I never sell on market downturns - almost a certain way to lose (see Market Timing).

An anecdote… A bunch of us were laid off together in 2009. My 401k was down 40%. Several in the group sold everything and went all cash to ‘preserve their retirement’. As it turned out, the market had bottomed out and did nothing but climb since then.

I ran into one of them recently - they are working, eventually invested again and their investments are back to where they were in 2007. I retired, stayed invested and have doubled my account (even after living on it for nine years).

As I said elsewhere, no one thinks a 4.6% off sale is a big deal. You’re not going to see mobs at Target and Walmart if they advertise that.
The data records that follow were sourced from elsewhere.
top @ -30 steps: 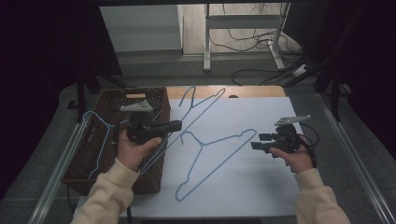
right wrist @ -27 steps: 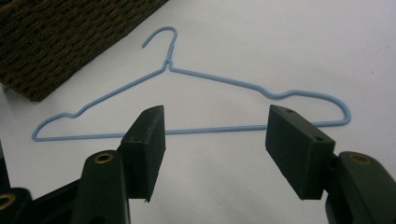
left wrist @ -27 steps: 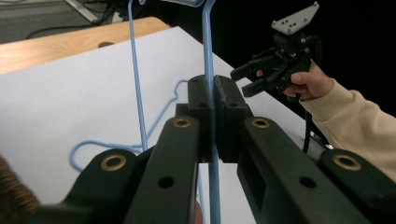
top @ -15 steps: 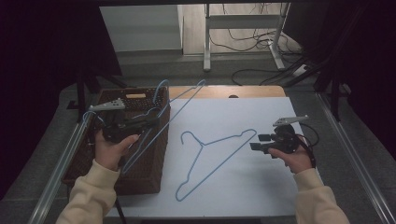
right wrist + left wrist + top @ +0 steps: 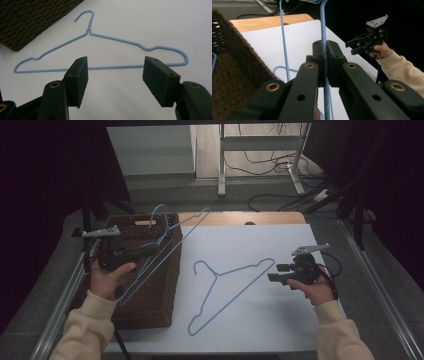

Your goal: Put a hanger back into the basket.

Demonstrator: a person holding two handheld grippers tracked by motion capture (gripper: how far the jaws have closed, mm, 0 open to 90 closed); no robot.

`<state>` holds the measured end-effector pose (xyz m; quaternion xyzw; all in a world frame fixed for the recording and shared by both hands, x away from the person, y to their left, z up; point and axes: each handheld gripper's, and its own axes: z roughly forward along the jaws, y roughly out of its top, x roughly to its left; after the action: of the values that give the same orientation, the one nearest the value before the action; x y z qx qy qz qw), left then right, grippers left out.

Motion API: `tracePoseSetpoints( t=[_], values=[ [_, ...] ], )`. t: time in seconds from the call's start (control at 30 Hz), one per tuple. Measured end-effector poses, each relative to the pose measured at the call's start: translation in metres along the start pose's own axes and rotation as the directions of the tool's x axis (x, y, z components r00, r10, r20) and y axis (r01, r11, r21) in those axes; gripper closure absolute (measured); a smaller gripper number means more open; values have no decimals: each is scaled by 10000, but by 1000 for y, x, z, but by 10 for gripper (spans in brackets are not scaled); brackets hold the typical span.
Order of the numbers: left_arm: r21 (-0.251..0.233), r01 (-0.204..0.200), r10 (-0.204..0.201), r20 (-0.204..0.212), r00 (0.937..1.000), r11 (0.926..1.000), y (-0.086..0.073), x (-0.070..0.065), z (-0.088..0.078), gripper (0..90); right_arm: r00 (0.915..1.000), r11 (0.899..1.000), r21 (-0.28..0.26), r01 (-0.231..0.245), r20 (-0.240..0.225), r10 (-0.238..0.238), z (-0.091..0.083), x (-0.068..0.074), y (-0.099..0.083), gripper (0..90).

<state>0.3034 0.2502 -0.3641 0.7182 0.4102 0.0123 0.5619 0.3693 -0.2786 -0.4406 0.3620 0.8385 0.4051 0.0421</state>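
My left gripper (image 5: pixel 154 250) is shut on a blue wire hanger (image 5: pixel 180 241) and holds it tilted in the air over the brown wicker basket (image 5: pixel 150 305). In the left gripper view the jaws (image 5: pixel 326 47) meet on the hanger's wire (image 5: pixel 323 27). A second blue hanger (image 5: pixel 216 276) lies flat on the white sheet (image 5: pixel 270 320), its hook toward the basket. To its right my right gripper (image 5: pixel 274 272) hovers open with nothing between its fingers. The right gripper view looks past these open jaws (image 5: pixel 115 67) down onto that lying hanger (image 5: pixel 120 41).
The basket (image 5: pixel 234 65) stands at the table's left edge, its corner (image 5: pixel 30 17) close to the lying hanger's hook. Bare wood (image 5: pixel 250 217) shows beyond the sheet's far edge. Metal rails (image 5: pixel 380 290) run along both sides of the table.
The left hand has carried its hanger leftwards, from over the sheet to over the basket. The right hand and the lying hanger have stayed put.
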Motion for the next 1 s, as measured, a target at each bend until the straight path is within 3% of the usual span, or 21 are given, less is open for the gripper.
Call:
tracePoseSetpoints(
  t=[0.53, 1.0],
  values=[
    [-454, 689, -726, -852, 9937, 9966, -12, 38, -38, 867, 9999, 10000, 50, -29, 131, 29, 2, 0, 0, 332],
    [-514, 1238, -1296, -1308, 9829, 9910, -26, 62, -46, 866, 9998, 10000, 85, 42, 188, -43, 3, 1, 0, 293]
  ],
)
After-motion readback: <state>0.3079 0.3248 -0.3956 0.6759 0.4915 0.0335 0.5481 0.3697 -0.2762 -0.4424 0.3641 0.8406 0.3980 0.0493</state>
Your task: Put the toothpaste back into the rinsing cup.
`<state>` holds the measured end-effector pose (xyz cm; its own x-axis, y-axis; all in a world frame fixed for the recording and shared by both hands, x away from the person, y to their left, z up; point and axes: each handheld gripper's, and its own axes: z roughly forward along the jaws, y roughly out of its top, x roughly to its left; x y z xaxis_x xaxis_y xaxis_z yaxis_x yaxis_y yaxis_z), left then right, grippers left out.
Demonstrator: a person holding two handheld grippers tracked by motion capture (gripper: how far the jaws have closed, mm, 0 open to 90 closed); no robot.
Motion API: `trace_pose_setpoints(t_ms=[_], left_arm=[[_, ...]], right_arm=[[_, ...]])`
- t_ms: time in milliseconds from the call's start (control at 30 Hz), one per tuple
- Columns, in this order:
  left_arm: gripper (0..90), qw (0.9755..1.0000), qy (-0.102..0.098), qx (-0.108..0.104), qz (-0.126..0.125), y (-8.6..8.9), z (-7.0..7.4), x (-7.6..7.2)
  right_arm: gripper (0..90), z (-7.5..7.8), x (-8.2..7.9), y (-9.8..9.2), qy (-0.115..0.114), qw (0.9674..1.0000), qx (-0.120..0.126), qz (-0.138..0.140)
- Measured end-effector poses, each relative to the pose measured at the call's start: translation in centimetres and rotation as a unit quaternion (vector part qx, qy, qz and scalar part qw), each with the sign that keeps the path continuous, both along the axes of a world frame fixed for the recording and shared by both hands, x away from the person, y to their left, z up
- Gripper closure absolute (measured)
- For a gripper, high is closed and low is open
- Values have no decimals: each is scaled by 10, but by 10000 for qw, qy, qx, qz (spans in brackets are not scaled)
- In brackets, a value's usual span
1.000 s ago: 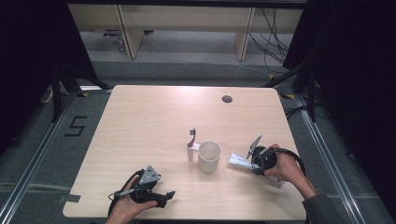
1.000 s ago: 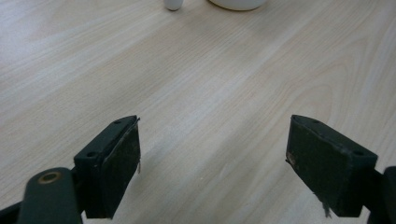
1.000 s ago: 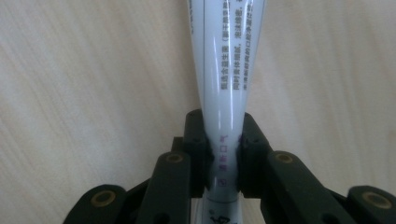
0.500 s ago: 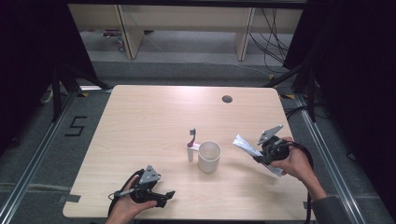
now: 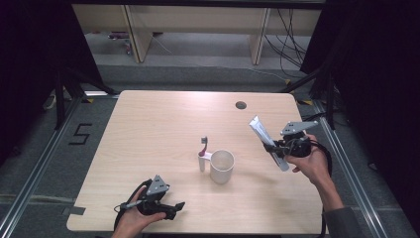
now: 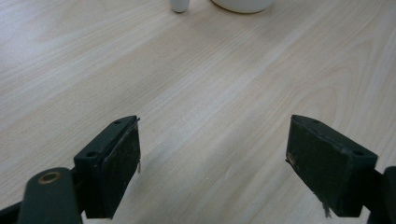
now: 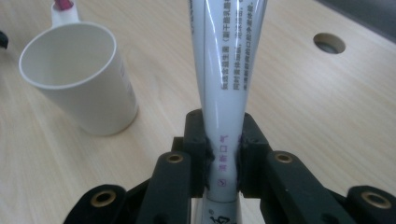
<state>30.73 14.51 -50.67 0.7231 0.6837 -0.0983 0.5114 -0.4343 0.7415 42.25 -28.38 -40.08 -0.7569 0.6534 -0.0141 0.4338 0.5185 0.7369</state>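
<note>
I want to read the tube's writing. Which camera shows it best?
The right gripper view: the white printed plastic tube is close, clamped in the right gripper. The high view shows it small, tilted above the table. The left gripper view gives no help.

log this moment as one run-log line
right gripper: shut on white tube, lifted beside cup | left gripper: open, empty, low over table | toothbrush: by cup, untouched

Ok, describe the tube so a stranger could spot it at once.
Start at the wooden table and go to its right edge, where the right gripper is raised. Clamped in its jaws is the tube: long, flat, white, printed, unlike the round cup standing mid-table.
</note>
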Motion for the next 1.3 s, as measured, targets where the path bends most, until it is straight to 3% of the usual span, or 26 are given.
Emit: trace_pose_setpoints(t_ms=[67, 100, 200, 267, 300, 333, 400, 467, 633, 733, 767, 867, 900, 933, 967, 1000, 1100, 1300], left_arm=[[171, 10000, 10, 18, -46, 1, 0, 0], [171, 10000, 10, 3, -17, 0, 0, 0], [171, 10000, 10, 14, -19, 1, 0, 0], [171, 10000, -8, -6, -34, 1, 0, 1], [171, 10000, -7, -11, -7, 1, 1, 1], [171, 10000, 1, -33, 17, 1, 1, 0], [171, 10000, -12, -19, 6, 2, 1, 0], [171, 10000, -22, -31, 7, 3, 1, 1], [171, 9999, -45, -51, 79, 3, 2, 1], [171, 9999, -60, -50, 94, 4, 3, 1], [171, 9999, -58, -69, 88, 4, 3, 1], [171, 9999, -73, -38, 109, 5, 3, 2], [171, 9999, -60, -72, 77, 5, 3, 1], [171, 9999, -59, -81, 84, 4, 3, 1], [171, 9999, -60, -82, 93, 4, 3, 1], [171, 9999, -67, -43, 112, 4, 3, 2], [171, 9999, -63, -83, 87, 4, 3, 1], [171, 9999, -83, -68, 114, 5, 3, 1]], right_arm=[[777, 2, 1, 3, -33, 9998, 176, 15], [777, 4, 2, 3, -175, 9995, 244, 22], [776, 7, 4, 7, -306, 9988, 370, -40], [777, 8, 4, 11, -330, 9976, 607, -63], [776, 8, 6, 12, -467, 9961, 736, -103], [776, 8, 5, 15, -423, 9952, 868, -145], [776, 10, 7, 20, -609, 9937, 936, -74], [776, 11, 4, 28, -597, 9923, 1070, -179], [776, 12, 8, 40, -650, 9878, 1411, -75], [776, 12, 10, 45, -853, 9845, 1534, -64], [777, 12, 8, 49, -694, 9835, 1670, -79], [777, 14, 10, 53, -794, 9808, 1783, 49], [777, 15, 9, 56, -703, 9801, 1857, -2], [777, 16, 10, 57, -849, 9789, 1858, 62], [777, 16, 9, 60, -762, 9783, 1926, 84], [777, 16, 9, 61, -848, 9774, 1935, 74], [777, 16, 8, 69, -770, 9739, 2131, 145], [777, 16, 4, 82, -746, 9721, 2204, 297]])
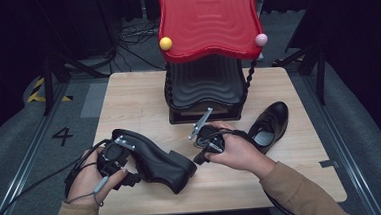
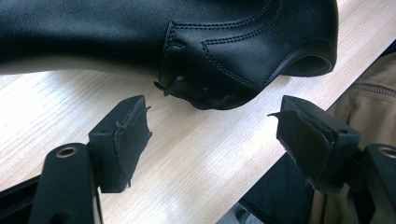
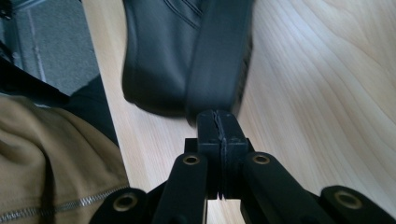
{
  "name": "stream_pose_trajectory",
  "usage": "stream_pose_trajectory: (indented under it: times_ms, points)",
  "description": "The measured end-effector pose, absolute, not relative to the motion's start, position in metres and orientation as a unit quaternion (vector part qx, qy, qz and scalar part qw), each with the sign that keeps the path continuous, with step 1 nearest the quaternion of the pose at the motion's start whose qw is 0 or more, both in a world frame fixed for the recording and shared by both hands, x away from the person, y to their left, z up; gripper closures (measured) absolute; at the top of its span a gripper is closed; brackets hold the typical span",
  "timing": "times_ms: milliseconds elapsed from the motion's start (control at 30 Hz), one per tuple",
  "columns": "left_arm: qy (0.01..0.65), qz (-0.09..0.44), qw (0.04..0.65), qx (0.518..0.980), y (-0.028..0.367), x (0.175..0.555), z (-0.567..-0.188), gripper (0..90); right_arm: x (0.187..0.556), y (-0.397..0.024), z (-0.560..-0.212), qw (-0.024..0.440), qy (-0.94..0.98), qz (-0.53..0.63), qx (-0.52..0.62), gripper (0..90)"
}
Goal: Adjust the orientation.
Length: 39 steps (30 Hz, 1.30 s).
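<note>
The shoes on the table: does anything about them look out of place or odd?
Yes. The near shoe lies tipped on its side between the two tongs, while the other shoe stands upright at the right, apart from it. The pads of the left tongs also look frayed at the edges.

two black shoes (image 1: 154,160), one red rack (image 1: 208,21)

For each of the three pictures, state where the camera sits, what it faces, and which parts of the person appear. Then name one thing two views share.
High view: above the person's side, facing the table; both hands and sleeves show.
Left gripper view: on the left tongs, open, facing the near shoe.
Right gripper view: on the right tongs, shut, facing that shoe's heel; a tan sleeve shows.
Shared: the near shoe lying on its side.
</note>
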<state>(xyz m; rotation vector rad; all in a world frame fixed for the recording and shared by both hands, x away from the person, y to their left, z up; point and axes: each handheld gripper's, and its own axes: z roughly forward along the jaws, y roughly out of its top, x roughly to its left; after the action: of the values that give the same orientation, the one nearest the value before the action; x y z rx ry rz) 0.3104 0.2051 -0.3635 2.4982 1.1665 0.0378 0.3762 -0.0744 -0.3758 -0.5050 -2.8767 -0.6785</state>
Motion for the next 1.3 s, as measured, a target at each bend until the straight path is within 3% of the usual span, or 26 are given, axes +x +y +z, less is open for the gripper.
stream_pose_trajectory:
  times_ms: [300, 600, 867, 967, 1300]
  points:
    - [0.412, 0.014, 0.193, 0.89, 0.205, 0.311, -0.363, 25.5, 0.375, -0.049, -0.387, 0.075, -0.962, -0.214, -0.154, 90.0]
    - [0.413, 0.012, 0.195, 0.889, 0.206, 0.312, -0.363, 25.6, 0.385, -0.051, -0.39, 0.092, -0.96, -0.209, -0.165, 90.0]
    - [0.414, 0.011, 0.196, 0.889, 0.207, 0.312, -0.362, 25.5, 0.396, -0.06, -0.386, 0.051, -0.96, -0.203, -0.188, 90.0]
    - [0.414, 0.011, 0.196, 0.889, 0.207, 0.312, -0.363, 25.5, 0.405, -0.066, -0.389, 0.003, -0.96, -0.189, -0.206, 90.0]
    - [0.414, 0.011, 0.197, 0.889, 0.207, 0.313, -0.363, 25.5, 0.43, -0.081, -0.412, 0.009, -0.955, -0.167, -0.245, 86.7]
The market has been over-exuberant for a while now and it’s still way out of line when you look at P/E’s.

My business partner are in the process of closing our 401k. I’m rolling over to an IRA and he’s taking some cash, so I guess if he takes it all in cash he’ll have less taxes to pay since it’ll be a smaller amount. Yay?

Historic S&P 500 P/E ratios

Dow Jones

The average Dow Jones P/E since 1870 is 16.8.

The current S&P 500 average P/E is 24.74.

of course it’s a joke.

Jesus.

I’m mostly in bonds, not stocks.

So on a day like today, I make some tea, pet my dog, and don’t worry.